To moje pierwsze spotkanie z podkładem mineralnym. Podchodziłam do tego typu produktów bardzo ostrożnie bo wydawało mi się, że trzeba mieć jakąś dodatkową umiejętność by sobie poradzić z mineralnymi kosmetykami. Jednocześnie przyzwyczajona do podkładów w płynie ciężko mi było zacząć przygodę z minerałami. Co za wspaniały zbieg okoliczności, że jako pierwszy trafił mi się podkład od Kobo Professional. Czemu akurat ten? Odpowiedź jest prosta a zarazem bardzo ciężka dla mnie: kolor. Znalezienie odpowiedniego koloru dla mojej oliwkowo różowej cery jest wyzwaniem dla cierpliwych. I tak oto, pewnego dnia, moim oczom ukazał się podkład w kolorze 04 olive. Zaczęła się miłość.
Opakowanie
jest poręczne ale wydaje mi się, że może sprawiać problemy przy większych pędzlach ponieważ jest dość małe. Bardzo fajne jest w nim to, że ma zakręcane sitko, co znacznie ułatwia dozowanie produktu. Dziurki są szerokie zatem łatwo z powrotem nadwyżkę produktu, która nam zostanie po aplikacji, wsypać.
Jakość
jest nieziemsko dobra. Tak, wcale nie żartuję pisząc, że go uwielbiam. Nie jest zbyt drobno zmielony ale na tyle by ładnie rozłożyć na twarzy. Skład ma bardzo fajny co świadczy o jego jakości bardzo dobrze. Rozkłada się na twarzy równomiernie pędzlem typu flat top.
Właściwości
według mnie są unikatowe jak na podkład. Mam cerę naturalną z nadmierną ilością sebum na czubku nosa i środkowej części czoła. Jeżeli nałożymy podkład na skórę suchą, po wchłonięciu przez nią kemu to nie musimy się martwić o żadne plamy, zbieranie się podkładu czy rolowanie.
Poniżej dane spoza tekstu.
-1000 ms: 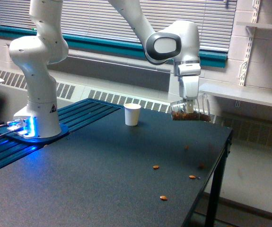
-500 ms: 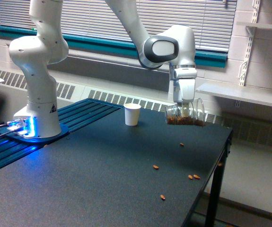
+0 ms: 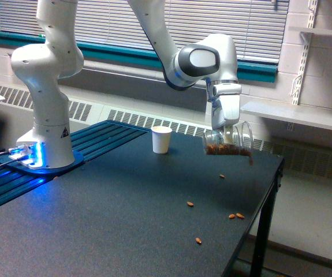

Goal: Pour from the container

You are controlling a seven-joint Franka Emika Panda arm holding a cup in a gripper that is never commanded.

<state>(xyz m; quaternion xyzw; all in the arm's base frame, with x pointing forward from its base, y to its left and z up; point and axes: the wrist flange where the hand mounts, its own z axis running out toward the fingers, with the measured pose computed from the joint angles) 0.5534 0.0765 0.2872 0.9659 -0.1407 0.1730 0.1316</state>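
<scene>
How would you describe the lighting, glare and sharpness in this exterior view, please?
In the exterior view, the light is even and soft, with a blue glow at the arm's base. The dark table shows only faint sheen. The clear container in the pincer looks slightly blurred, the nuts inside merging into a brown band. The white cup and the scattered nuts are sharper.

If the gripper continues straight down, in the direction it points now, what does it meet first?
Probably the bare dark table top, below the gripper and its tipped container; the nearest nut seems slightly off that line, but depth is unclear.
</scene>
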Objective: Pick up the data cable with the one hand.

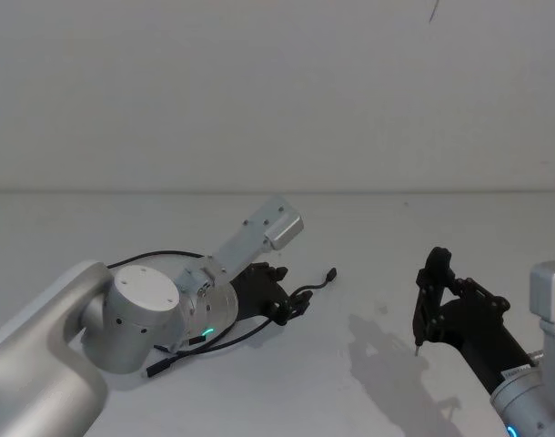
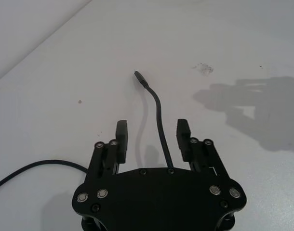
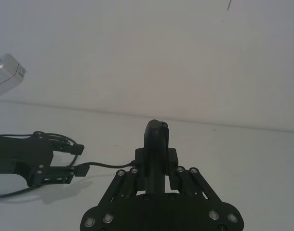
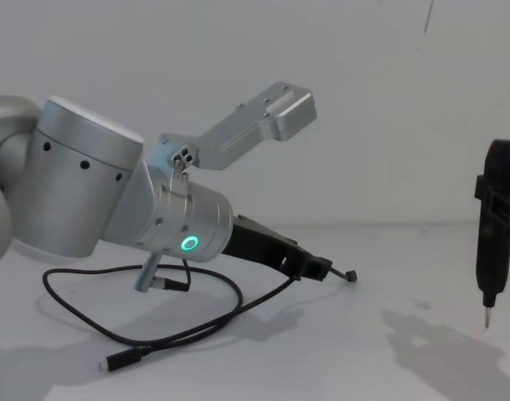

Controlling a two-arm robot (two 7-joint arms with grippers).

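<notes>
Pre-grasp, by my read. The left gripper (image 2: 152, 126) sat low over the worktop (image 2: 243, 43) with its fingers spread. The data cable (image 2: 160, 127) ran out between them, touching neither and nearer one finger than the other.

The plug (image 2: 138, 74) lay just beyond the fingertips. Judging by its shadow, that end was raised slightly off the surface. The rest of the cable looped back behind the gripper, and the second plug (image 1: 158, 370) was well behind it.

Aligned but not yet closed, nothing lifted.

Next move:
- Close squarely on the cord.
- I couldn't tell whether the pads were level with it, so a small drop first may be needed.
- The cord is thin and off-centre, so it could slip out of a fingertip pinch. Centre it, clamp, then lift straight up.

The right gripper (image 3: 155, 161) was well off to the side, pressed shut on a pen tool (image 4: 494, 209) with its tip pointing down above the worktop. It looked idle.
</notes>
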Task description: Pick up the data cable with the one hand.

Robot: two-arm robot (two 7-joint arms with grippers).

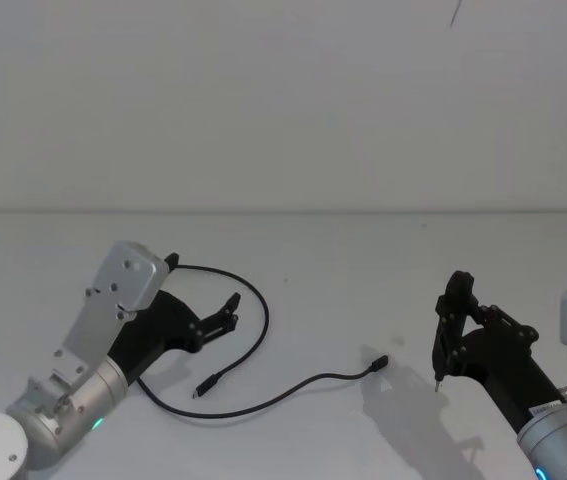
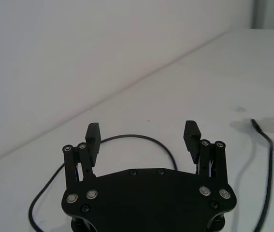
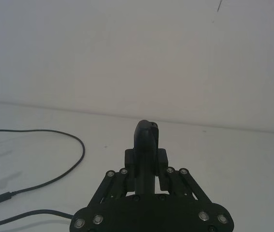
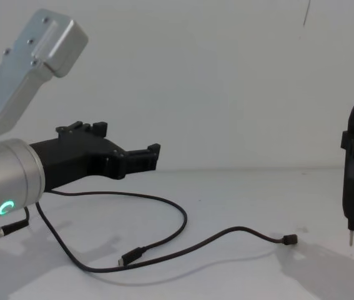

On po prostu wygląda hiper naturalnie i zdrowo. Jednocześnie nie podkreśla zmarszczek, nie zapycha, nie wchodzi w pory, zmniejsza wydzielanie sebum. pięknie matuje. Jestem zauroczona efektem jaki daje, czyli makeup no makeup. Nie ma drobinek, jest dość matowy ale nie daje efektu płaskiego matu.
Trwałość
ma niezaprzeczalnie dobrą. To jest cudowny podkład do pracy czy szkoły bo nie trzeba go pudrować po nałożeniu chyba, że nałożymy go na cerę tłustą. Przeszedł nawet test czubka nosa bo nie zrolował się ani nie zważył w tym tak bardzo przeze mnie testowanym miejscu :) W ciągu dnia wystarczy zdjąć nadmiar sebum bibułką albo delikatnie przypudrować.
Dla kogo?
według mnie dla każdej cery oprócz bardzo suchej. On nie lubi bardzo odżywczych kremów. Po prostu może wtedy się ważyć albo nałożymy go za dużo w jednym miejscu i zrobimy sobie efekt krówki z ciemno jasnymi plackami na twarzy.